Ela concordou com a cabeça.
Deitei na cama dos aposentos de Thomas. Seu cheiro estava impregnado nos travesseiros e almofadas. Suspirei, me aconchegando.
Iria sentir falta dele.
Mas aquela viagem era importante demais para que ele adiasse. E eu não estava disposta a acompanhá-lo.
Não suportaria William olhando para ele com aquele amor reprimido. Eu me sentia enciumada na mesma proporção que me sentia triste por ele.
William Bennett tinha uma esposa e filhos. Vivia na propriedade que tinha herdado do pai. Era um lorde. Porém, não podia demonstrar os sentimentos que havia escondido dentro de si.
Naquele breve cochilo, tive pesadelos sobre William. Sonhei com Thomas recebendo sua declaração de amor. Foi apavorante.
Quando acordei, senti meu corpo pesado. Temi que fosse adoecer.
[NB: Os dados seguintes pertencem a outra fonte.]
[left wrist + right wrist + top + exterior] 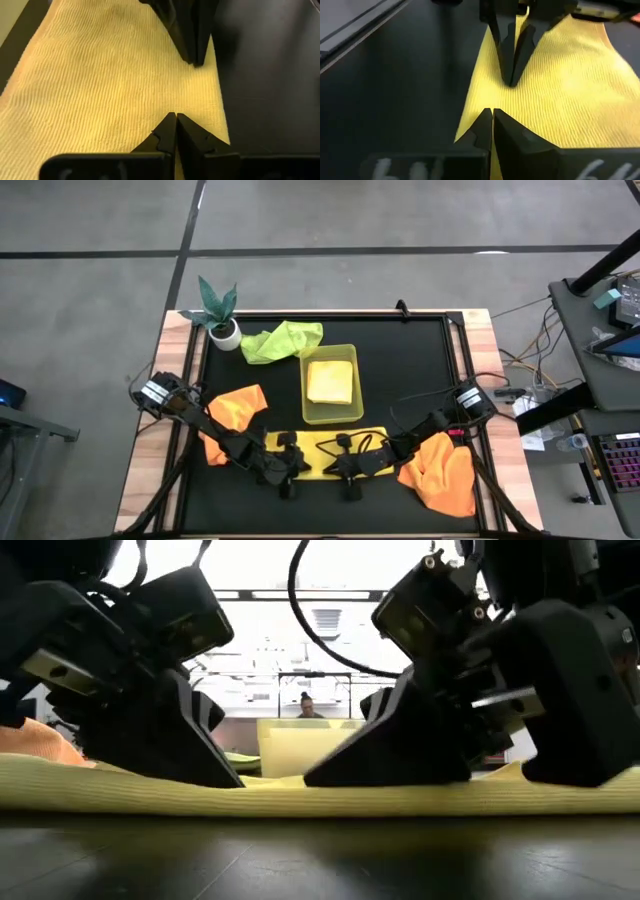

Me levantei e tomei um copo de água.
Aqueles aposentos eram grandes demais e estavam vazios, sem a presença de Thomas.
Caminhei lentamente admirando as pinturas que estavam por ali. Ele tinha talento. E muitos sentimentos, para fazer uma coleção daquelas. Suas memórias trouxeram detalhes de mim, de nós. E estavam tudo naquelas telas.
Eu iria sentir muita falta do meu amado marido.